→ ABOUT THIS EXERCISE: Everything from the first line of the material below through the line containing "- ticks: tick" must be retyped exactly, and nothing past it.

→ SUPPLIED DATA:
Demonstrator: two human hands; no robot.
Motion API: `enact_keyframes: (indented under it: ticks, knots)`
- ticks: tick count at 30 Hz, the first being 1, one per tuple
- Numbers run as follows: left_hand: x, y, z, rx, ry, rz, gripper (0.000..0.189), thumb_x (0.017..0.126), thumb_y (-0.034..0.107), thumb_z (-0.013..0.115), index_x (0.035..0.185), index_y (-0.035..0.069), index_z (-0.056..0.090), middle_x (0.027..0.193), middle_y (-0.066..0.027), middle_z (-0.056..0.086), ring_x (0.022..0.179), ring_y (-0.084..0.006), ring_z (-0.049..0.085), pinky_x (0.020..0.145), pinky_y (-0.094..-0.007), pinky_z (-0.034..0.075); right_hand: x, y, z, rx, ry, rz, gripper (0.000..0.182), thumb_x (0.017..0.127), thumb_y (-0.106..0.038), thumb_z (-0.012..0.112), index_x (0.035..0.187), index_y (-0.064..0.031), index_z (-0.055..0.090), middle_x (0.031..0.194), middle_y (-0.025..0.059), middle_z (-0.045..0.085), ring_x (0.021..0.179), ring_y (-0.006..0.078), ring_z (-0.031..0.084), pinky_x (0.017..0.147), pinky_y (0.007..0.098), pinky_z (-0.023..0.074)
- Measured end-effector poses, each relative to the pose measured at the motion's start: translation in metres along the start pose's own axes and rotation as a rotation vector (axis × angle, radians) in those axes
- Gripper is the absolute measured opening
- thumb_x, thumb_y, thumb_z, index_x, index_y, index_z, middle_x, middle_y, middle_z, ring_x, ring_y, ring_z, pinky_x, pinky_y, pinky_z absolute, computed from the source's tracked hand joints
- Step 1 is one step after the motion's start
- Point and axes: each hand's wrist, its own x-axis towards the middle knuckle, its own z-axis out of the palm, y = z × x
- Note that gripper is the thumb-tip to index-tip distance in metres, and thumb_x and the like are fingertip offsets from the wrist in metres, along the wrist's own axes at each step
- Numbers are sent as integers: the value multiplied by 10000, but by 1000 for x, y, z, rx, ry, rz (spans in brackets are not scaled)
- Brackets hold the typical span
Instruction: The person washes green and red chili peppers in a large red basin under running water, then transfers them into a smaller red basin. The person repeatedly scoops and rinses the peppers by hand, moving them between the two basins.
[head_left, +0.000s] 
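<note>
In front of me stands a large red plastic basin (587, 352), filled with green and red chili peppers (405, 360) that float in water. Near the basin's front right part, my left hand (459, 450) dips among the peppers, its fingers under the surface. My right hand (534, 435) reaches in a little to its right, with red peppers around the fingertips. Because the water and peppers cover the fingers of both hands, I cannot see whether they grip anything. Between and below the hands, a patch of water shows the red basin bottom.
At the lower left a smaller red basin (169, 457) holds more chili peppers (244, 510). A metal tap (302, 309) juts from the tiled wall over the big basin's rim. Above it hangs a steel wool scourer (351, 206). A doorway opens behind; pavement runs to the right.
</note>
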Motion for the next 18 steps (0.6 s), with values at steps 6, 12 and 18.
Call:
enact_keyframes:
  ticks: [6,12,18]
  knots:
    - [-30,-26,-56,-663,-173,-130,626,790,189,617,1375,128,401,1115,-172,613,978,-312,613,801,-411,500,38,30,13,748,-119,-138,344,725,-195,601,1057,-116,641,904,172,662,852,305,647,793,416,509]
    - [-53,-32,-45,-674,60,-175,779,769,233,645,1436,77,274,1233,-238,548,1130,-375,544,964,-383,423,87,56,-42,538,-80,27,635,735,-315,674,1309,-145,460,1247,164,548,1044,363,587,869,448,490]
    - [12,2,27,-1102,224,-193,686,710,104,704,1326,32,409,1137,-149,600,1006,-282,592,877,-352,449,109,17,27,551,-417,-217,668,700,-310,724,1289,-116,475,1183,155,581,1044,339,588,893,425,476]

→ RESULT OF THE TASK:
Demonstrator: two human hands; no robot.
Motion API: `enact_keyframes: (indented under it: ticks, knots)`
- ticks: tick count at 30 Hz, the first being 1, one per tuple

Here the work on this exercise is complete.